» What is required
Reproduce only what lies between the first line of the material below and the line containing "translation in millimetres", with both of those lines included and every line kept exact.

» Entries provided

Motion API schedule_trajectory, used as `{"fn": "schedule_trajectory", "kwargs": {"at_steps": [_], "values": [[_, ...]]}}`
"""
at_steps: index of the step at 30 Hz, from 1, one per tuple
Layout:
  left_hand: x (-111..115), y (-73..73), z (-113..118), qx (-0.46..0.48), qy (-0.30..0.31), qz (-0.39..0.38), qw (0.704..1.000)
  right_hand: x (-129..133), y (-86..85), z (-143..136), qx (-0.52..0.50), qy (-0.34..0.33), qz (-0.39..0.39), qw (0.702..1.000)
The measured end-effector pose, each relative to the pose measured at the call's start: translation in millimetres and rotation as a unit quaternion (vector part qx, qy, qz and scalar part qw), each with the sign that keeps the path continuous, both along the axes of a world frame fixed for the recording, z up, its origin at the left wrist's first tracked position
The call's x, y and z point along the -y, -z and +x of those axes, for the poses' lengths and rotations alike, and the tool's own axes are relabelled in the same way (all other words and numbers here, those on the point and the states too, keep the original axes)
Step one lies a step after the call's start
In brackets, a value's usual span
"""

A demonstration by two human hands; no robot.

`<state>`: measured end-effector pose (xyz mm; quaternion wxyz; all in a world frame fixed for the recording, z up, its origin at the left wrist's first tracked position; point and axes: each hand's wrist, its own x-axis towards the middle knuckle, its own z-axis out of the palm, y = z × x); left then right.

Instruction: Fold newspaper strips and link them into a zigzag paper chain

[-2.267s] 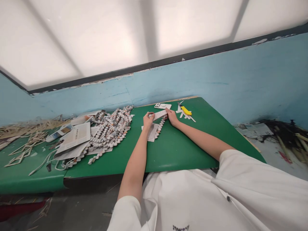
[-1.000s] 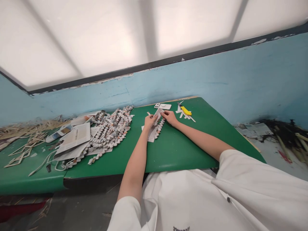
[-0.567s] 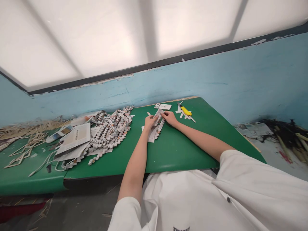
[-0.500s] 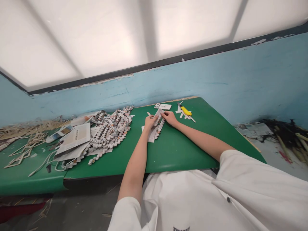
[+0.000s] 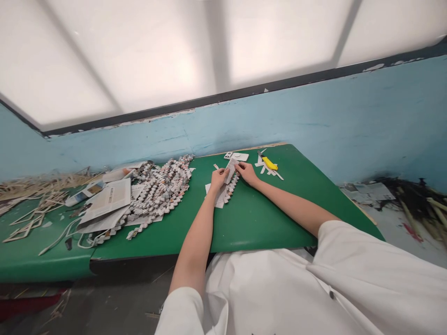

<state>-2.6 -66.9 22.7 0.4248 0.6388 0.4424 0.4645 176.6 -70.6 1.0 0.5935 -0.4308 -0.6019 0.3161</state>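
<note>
A small printed paper piece (image 5: 231, 169) is pinched between my two hands above the green table (image 5: 258, 218). My left hand (image 5: 219, 178) is closed on its left side, my right hand (image 5: 246, 172) on its right edge. Under and beside them lie a short folded-paper chain (image 5: 231, 190) and flat paper pieces (image 5: 219, 201). To the right, a yellow-handled cutter (image 5: 269, 163) rests on paper strips (image 5: 278, 175).
A white phone (image 5: 240, 157) lies behind my hands. A large heap of folded-paper chains (image 5: 164, 186) sits at the left, with a newspaper sheet (image 5: 111, 200), a white cable (image 5: 56, 243) and thin wooden strips (image 5: 42, 204). The blue wall (image 5: 244, 121) borders the table.
Both hands keep their hold on the paper piece with only slight finger movement. The view has shifted a little.
</note>
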Motion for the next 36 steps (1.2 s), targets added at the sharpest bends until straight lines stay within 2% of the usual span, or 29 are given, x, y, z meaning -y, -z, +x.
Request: {"fn": "schedule_trajectory", "kwargs": {"at_steps": [16, 26, 31, 36], "values": [[-6.3, 6.5, -1.4, -0.023, -0.018, -0.01, 1.0, 3.1, -2.7, -1.1, 0.025, -0.013, 0.008, 1.0], [-2.1, 2.4, -1.3, -0.027, -0.029, -0.027, 0.999, -2.3, 3.1, -1.5, 0.032, -0.007, 0.005, 0.999], [-4.0, 3.3, -0.1, -0.001, -0.025, -0.048, 0.999, -0.8, 2.0, -1.5, 0.024, -0.022, 0.011, 0.999], [-5.6, 3.1, -1.0, -0.004, -0.029, -0.025, 0.999, 0.4, 0.3, -2.2, 0.02, -0.018, 0.008, 1.0]]}}
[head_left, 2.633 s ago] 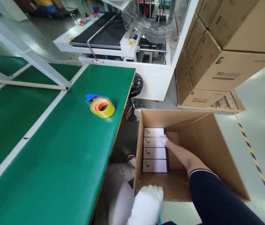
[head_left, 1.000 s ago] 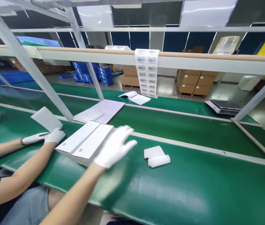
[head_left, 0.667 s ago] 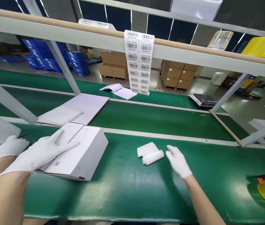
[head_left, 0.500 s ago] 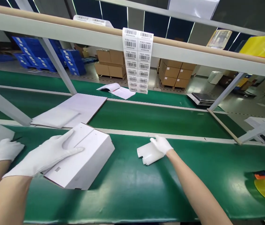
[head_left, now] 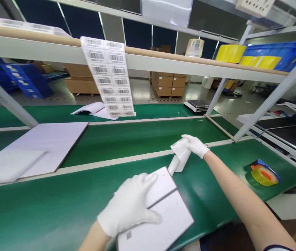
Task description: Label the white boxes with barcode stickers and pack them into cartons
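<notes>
My left hand (head_left: 131, 205), in a white glove, grips a white cardboard box (head_left: 169, 219) at the lower middle, thumb and fingers across its top. A seam runs over that face, and a small grey printed square sits near its lower corner. The box is tilted above the green work surface. My right hand (head_left: 195, 145), also gloved, is closed on a curled, glossy white sheet (head_left: 181, 153) just beyond the box. The sheet hangs in rolled folds; what it is exactly, I cannot tell.
Barcode labels (head_left: 111, 76) hang from the shelf rail (head_left: 148, 61). A yellow tape roll (head_left: 264, 175) lies at the right. On the left are a white board (head_left: 66, 139) and a white foam-like sheet (head_left: 9, 165). An open notebook (head_left: 95, 109) and a scale (head_left: 197, 105) lie farther back.
My view has turned right. My left hand has carried the box rightward, close to the white sheet. My right hand has lifted the sheet. Another person's gloved hand at far left is out of view.
</notes>
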`<state>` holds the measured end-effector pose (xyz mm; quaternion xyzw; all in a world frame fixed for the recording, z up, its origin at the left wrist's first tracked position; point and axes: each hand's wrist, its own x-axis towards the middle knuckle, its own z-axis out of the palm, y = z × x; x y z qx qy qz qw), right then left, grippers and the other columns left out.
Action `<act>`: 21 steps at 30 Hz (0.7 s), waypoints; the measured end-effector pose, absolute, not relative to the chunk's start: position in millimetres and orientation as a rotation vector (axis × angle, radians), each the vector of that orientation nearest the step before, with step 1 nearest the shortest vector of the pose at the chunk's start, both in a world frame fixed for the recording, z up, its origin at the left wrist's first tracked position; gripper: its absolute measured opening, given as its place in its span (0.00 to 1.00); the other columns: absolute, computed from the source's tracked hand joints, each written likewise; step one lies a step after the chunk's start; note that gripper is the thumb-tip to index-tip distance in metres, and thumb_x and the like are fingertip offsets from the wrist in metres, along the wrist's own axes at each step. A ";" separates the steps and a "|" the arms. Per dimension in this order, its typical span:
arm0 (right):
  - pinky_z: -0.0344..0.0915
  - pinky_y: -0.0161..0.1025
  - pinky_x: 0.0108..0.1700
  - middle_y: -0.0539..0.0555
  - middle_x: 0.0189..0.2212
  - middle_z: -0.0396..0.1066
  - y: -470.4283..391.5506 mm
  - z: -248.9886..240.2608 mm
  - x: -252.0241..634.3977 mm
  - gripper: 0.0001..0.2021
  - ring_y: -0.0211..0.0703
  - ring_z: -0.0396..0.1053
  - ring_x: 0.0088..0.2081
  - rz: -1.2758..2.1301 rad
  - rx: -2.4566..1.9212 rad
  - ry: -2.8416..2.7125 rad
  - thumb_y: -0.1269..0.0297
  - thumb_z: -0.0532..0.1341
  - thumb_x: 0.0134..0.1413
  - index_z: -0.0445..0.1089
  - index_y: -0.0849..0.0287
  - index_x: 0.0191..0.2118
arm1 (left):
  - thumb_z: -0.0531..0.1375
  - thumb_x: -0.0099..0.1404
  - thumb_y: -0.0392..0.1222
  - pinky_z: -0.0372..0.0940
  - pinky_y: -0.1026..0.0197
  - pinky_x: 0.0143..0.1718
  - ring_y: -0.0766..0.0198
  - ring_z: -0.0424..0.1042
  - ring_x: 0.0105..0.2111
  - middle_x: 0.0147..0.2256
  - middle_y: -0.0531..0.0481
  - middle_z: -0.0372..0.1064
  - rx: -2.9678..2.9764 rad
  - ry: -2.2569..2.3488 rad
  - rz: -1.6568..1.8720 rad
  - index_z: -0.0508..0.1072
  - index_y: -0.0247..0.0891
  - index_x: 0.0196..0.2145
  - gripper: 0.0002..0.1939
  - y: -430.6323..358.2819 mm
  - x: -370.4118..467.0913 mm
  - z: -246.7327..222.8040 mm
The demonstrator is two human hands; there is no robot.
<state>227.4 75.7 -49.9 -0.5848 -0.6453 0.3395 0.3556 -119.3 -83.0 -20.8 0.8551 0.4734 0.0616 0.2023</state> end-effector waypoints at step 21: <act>0.76 0.48 0.51 0.54 0.43 0.78 -77.1 -4.2 192.1 0.34 0.47 0.77 0.44 0.614 -1.384 -1.506 0.65 0.62 0.61 0.59 0.53 0.71 | 0.64 0.67 0.46 0.73 0.53 0.58 0.53 0.76 0.57 0.61 0.46 0.74 1.608 0.922 1.025 0.73 0.42 0.60 0.24 -35.2 -19.8 -20.2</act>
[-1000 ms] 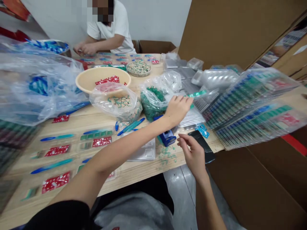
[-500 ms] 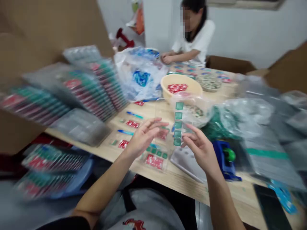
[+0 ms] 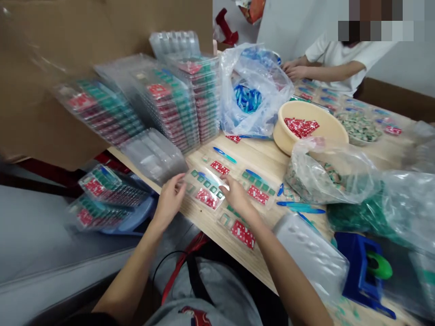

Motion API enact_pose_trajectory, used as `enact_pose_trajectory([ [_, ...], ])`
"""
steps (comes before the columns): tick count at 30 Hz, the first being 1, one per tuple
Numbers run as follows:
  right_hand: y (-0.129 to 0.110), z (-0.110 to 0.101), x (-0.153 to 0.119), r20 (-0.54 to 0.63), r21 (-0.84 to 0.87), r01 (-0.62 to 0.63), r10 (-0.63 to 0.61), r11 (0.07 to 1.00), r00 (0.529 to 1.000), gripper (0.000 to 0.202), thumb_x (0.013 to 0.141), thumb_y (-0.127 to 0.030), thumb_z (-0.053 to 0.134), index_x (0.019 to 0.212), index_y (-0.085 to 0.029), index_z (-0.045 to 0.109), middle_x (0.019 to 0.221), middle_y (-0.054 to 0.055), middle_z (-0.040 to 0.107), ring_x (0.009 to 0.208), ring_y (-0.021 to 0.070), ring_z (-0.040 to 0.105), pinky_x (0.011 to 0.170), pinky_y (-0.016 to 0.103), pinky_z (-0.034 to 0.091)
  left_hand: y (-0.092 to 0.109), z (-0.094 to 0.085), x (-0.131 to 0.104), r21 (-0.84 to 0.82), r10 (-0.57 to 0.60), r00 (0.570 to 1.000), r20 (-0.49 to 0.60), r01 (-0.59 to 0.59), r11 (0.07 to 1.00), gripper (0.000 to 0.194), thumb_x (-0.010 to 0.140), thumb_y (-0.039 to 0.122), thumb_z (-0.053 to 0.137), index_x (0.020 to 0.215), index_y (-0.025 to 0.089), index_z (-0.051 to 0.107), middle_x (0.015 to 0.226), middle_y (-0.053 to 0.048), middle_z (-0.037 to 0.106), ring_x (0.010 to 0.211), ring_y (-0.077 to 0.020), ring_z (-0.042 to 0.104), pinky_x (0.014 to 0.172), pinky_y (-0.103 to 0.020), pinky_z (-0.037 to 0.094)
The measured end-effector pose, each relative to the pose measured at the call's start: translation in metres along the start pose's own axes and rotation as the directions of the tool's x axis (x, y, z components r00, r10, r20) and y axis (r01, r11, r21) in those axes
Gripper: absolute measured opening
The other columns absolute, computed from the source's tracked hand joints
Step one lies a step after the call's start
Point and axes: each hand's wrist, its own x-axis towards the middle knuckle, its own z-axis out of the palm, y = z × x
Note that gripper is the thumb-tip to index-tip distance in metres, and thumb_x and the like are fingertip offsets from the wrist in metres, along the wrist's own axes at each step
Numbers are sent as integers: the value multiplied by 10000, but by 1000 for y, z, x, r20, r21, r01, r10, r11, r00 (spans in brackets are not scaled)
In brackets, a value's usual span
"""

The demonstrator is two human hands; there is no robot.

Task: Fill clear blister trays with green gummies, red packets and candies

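- One filled tray (image 3: 230,228) lies nearest me on the wooden table (image 3: 260,156).
- Just past it, between my hands, is the clear plastic tray (image 3: 198,184), with green squares (image 3: 205,184) and a red spotted packet (image 3: 207,198).
- My left hand (image 3: 171,197) is at its left end, fingers curled, thumb close to forefinger; I cannot tell whether they pinch the plastic.
- My right hand (image 3: 236,194) has its fingers bent at the opposite end; whether they grip is too blurred to tell.
- I expect it to be light and slick, thin-walled, giving a little if squeezed. The rim at both ends seems the best hold, kept level so nothing slides.
- Beyond are tall stacks (image 3: 170,108), then a bag (image 3: 227,106) of blue sticks (image 3: 248,98) near a cream basin (image 3: 283,131).
- Farthest, a co-worker (image 3: 343,74) has both hands close together.
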Motion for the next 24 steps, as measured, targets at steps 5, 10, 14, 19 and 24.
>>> enact_pose_trajectory([
  [5,-4,11,0,-2,-198,2,-2,980,1000,289,918,-108,520,1166,-160,660,1159,179,646,1110,281,596,946,452,471,-5,11,-9,180,29,1000,6,-29,983,319,872,293,510,1127,145,634,1121,-151,638,1089,-319,569,1010,-521,427],
  [10,-21,11,-10,-15,-282,41,-47,958,999,323,938,-96,495,1223,-133,643,1245,232,602,1206,323,535,1022,536,422,7,8,-14,286,47,999,7,-47,957,307,888,250,499,1134,120,628,1266,-219,554,1234,-389,489,1057,-618,357],
  [14,-23,-28,-64,-85,-219,88,-109,972,990,427,972,-264,529,1394,-199,524,1399,159,553,1299,257,500,1096,430,402,48,12,-9,-86,173,985,0,-172,981,531,907,310,542,1413,223,407,1389,-160,508,1280,-323,502,1075,-562,410],
  [19,4,-88,-178,-206,181,29,9,983,979,281,937,-339,596,1174,-215,683,1109,65,737,993,174,690,902,310,533,161,72,-13,-489,471,878,81,-377,787,378,923,311,561,1298,267,542,1325,-64,603,1222,-238,572,1058,-452,460],
  [24,39,-99,-276,-304,440,-223,378,870,874,223,884,-356,663,1013,-194,743,986,64,763,899,189,708,819,304,558,280,170,-107,-495,866,200,459,-752,436,325,1000,330,439,1210,152,612,1301,-132,629,1251,-217,566,1077,-394,448],
])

» Answer to this task
Motion API schedule_trajectory, used as `{"fn": "schedule_trajectory", "kwargs": {"at_steps": [_], "values": [[_, ...]]}}`
"""
at_steps: index of the step at 30 Hz, from 1, one per tuple
Layout:
  left_hand: x (-111..115), y (-73..73), z (-113..118), qx (-0.46..0.48), qy (-0.30..0.31), qz (-0.39..0.38), qw (0.704..1.000)
  right_hand: x (-129..133), y (-86..85), z (-143..136), qx (-0.52..0.50), qy (-0.34..0.33), qz (-0.39..0.39), qw (0.702..1.000)
The measured end-effector pose, each relative to the pose measured at the call's start: translation in millimetres and rotation as a unit quaternion (vector part qx, qy, qz and scalar part qw), each with the sign that keeps the path continuous, both along the axes of a world frame fixed for the recording, z up, its origin at the left wrist's first tracked position

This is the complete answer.